§ **Dataset excerpt**
---------------
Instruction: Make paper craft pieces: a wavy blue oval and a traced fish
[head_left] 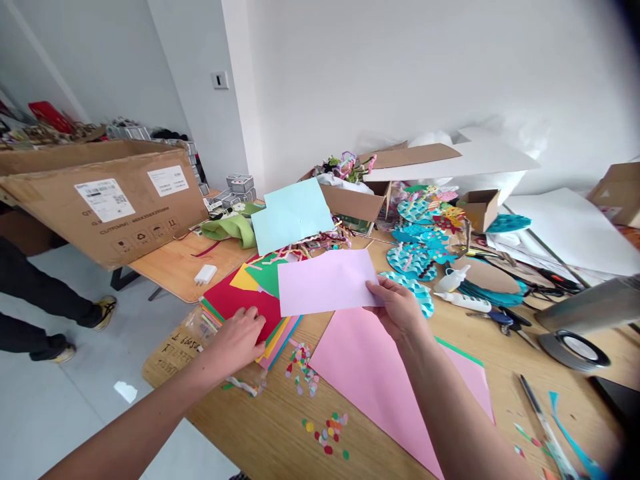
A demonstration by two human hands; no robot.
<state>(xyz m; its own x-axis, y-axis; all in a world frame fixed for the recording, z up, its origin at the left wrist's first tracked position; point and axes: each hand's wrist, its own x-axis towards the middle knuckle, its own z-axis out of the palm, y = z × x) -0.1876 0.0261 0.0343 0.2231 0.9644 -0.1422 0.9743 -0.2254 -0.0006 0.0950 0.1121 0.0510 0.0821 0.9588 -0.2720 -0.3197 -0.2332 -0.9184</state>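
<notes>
A lavender paper sheet [327, 283] is pinched at its right end by my right hand [397, 303], held above the table. My left hand [243, 337] rests on a stack of coloured sheets with a red sheet [225, 293] near the top; its fingers are bent and whether they grip a sheet is unclear. Yellow and green pieces lie over the red one. Behind the lavender sheet is a light blue sheet [293, 217]. Large pink paper [370, 373] lies flat under my right forearm. Small paper dots [327, 430] are scattered in front.
A big cardboard box [145, 227] stands at left, near a person's legs [40, 300]. Blue decorations [413, 260], glue bottles [453, 277], a tape roll [575, 350] and a pen [543, 417] lie at right. Open boxes [355, 200] are at the back.
</notes>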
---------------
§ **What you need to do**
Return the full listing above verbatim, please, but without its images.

§ **Completed task**
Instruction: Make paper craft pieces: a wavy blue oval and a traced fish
[head_left] 
A demonstration by two human hands; no robot.
<state>(xyz m; its own x-axis, y-axis; all in a world frame fixed for the recording, z up, its origin at the left wrist's first tracked position; point and axes: each hand's wrist, its own x-axis towards the middle knuckle, its own z-axis out of the palm, y = z × x) -0.1876 0.0261 0.0343 0.2231 0.9644 -0.1422 0.9743 -0.2254 -0.0006 0.0950 0.1121 0.0510 0.0821 0.9588 -0.2720 -0.3197 -0.2332 -0.9184</state>
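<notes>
A lavender paper sheet [327, 283] is pinched at its right end by my right hand [397, 303], held above the table. My left hand [243, 337] rests on a stack of coloured sheets with a red sheet [225, 293] near the top; its fingers are bent and whether they grip a sheet is unclear. Yellow and green pieces lie over the red one. Behind the lavender sheet is a light blue sheet [293, 217]. Large pink paper [370, 373] lies flat under my right forearm. Small paper dots [327, 430] are scattered in front.
A big cardboard box [145, 227] stands at left, near a person's legs [40, 300]. Blue decorations [413, 260], glue bottles [453, 277], a tape roll [575, 350] and a pen [543, 417] lie at right. Open boxes [355, 200] are at the back.
</notes>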

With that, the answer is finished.